Philosophy we follow


DilSE to DIL

Justice as Philosophy

Climate Change, Just Transitions, and Community Resilience

The 5A Principles for Living Climate Receptacle

1

Awareness


Making climate realities visible and urgent
2

Agency


Empowering communities, esp. women, as custodians of change
3

Action


Translating vision into participatory interventions
4

Adaptation


Honoring indigenous wisdom and resilience
5

Accountability


Ensuring transparency, ethics, and shared responsibility

The 5A Actor Framework (People)

1

Activists


Mobilizers of grassroots struggles and justice
2

Administrators


Policy stewards shaping systemic pathways
3

Academicians


Thinkers and researchers grounding knowledge and reflection
4

Artists


Creative voices making climate narratives culturally alive
5

Amplifiers


Storytellers carrying local voices to wider publics

Together: Principles + People

The 5As are our compass, and the 5A Actors are our carriers. Principles without people remain abstract; people without principles risk fragmentation. United, they form a living Climate Receptacle —anchoring climate justice in knowledge, governance, creativity, and communication, while ensuring it is felt, lived, and remembered.

Methodology: Routes through ROOTS

The methodology of Routes through ROOTS recovers and validates indigenous practices as pathways to resilience. It maps cultural memory, oral traditions, tribal art, and ecological wisdom, critically learning from practices that sustained communities in harmony with nature. This approach challenges technocratic dominance by embedding climate action in lived experience. It ensures adaptation strategies are co-produced with communities, drawing strength from their roots while opening routes to innovation. Routes through ROOTS thus becomes a counter hegemonic exercise, bridging micro narratives with structural challenges, and making climate governance culturally resonant and socially sustainable.

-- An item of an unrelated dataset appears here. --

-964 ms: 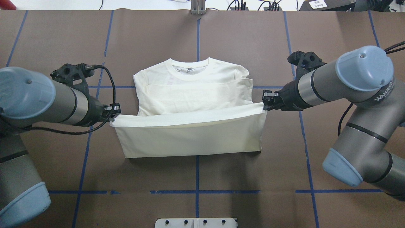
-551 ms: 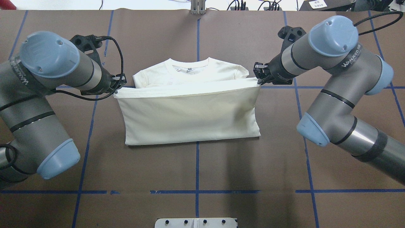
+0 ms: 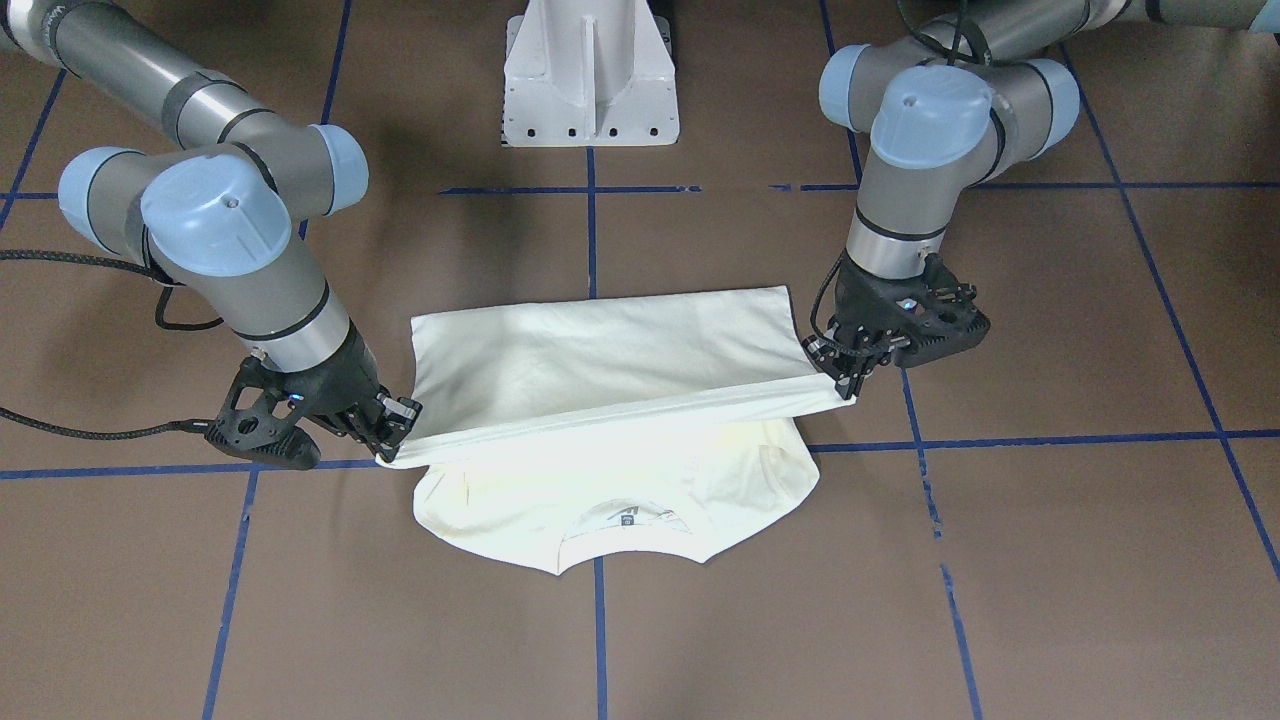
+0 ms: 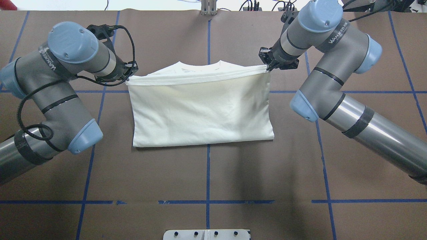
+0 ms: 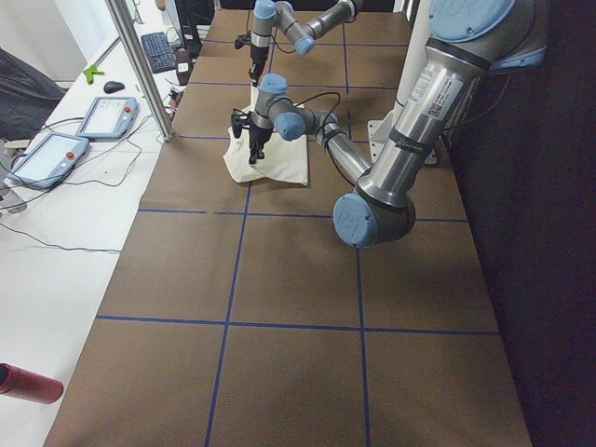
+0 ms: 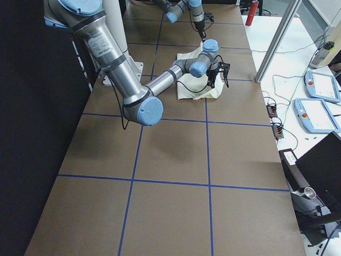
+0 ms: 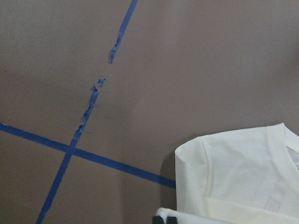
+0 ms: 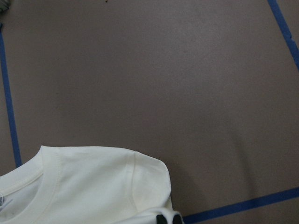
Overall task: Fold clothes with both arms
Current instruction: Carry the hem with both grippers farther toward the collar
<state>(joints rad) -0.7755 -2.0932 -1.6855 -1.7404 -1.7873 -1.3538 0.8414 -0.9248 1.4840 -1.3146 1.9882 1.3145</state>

Innovative Interventions we are Operationalising

Conference of Panchayats (Raigad)

The Raigad Conference of Panchayats (CoP R) is a landmark in participatory climate governance. Moving beyond dialogue, it activates deliberative democracy at the block level, embedding climate action into local governance structures. Panchayats are positioned not as implementers but as co‑architects of solutions, reclaiming agency through subsidiarity. By convening Gram Panchayats, documenting indigenous practices, and co‑designing replicable programs, CoP R transforms local institutions into laboratories of democratic innovation. It ensures that climate resilience is not imposed from above but co‑produced with communities, weaving justice, sustainability, and everyday governance into one collective framework.

Localisation of SDGs 

CoP R reframes global goals through local aspirations, embedding SDGs into block‑level climate action plans. SDG 2 (Zero Hunger) is advanced through agroecology and seed conservation; SDG 4 (Quality Education) through climate literacy; SDG 5 (Gender Equality) by ensuring women’s leadership; SDG 6 (Clean Water) through community‑led water management; SDG 11 (Sustainable Cities) by addressing peri‑urban transitions; SDG 13 (Climate Action) through adaptation and mitigation; and SDG 15 (Life on Land) by reviving forest stewardship. By localising SDGs, CoP R transforms them into community‑owned interventions, ensuring resilience is participatory, just, and replicable.

Shedashi:
Localising SDGs into Climate Action

Shedashi Gram Panchayat in Raigad has become a pioneering site for localising the Sustainable Development Goals (SDGs) into grassroots planning. Selected for its socio‑economic profile and climate vulnerabilities, Shedashi embraced a participatory process that began with orientation meetings and the formation of a Village Development Committee (VDC), ratified by the Gram Sabha. Through training, participatory rural appraisal, and micro‑level planning, villagers — including Katkari tribal communities, women’s groups, and youth — co‑designed solutions addressing water scarcity, education, gender equity, and climate resilience. These locally generated plans were integrated into the official Gram Panchayat Development Plan (GPDP), making Shedashi one of the first Panchayats in Raigad to adopt an SDG‑aligned, climate‑sensitive plan. The process yielded institutional innovation, social empowerment, and developmental outcomes, including a local climate plan and a demand‑driven development matrix. Shedashi now stands as a replicable model of community‑driven, gender‑inclusive climate governance.

Epistemologies of the Everyday:
Reframing Data through Living Practices

Our intervention recognizes living practices—rituals, art, everyday acts—as community expressions that generate situated knowledge. What is often dismissed as anecdote becomes data, offering new understandings of vulnerability and resilience. By redefining data, we reformulate methodology and reframe epistemology, moving beyond extractive surveys to embodied narratives. This approach reimagines the marginalized not as subjects but as positional actors in climate discourse, whose lifeworlds shape planning and justice. It is an innovative intervention where knowledge is lived, data is felt, and resilience is co‑authored by communities themselves.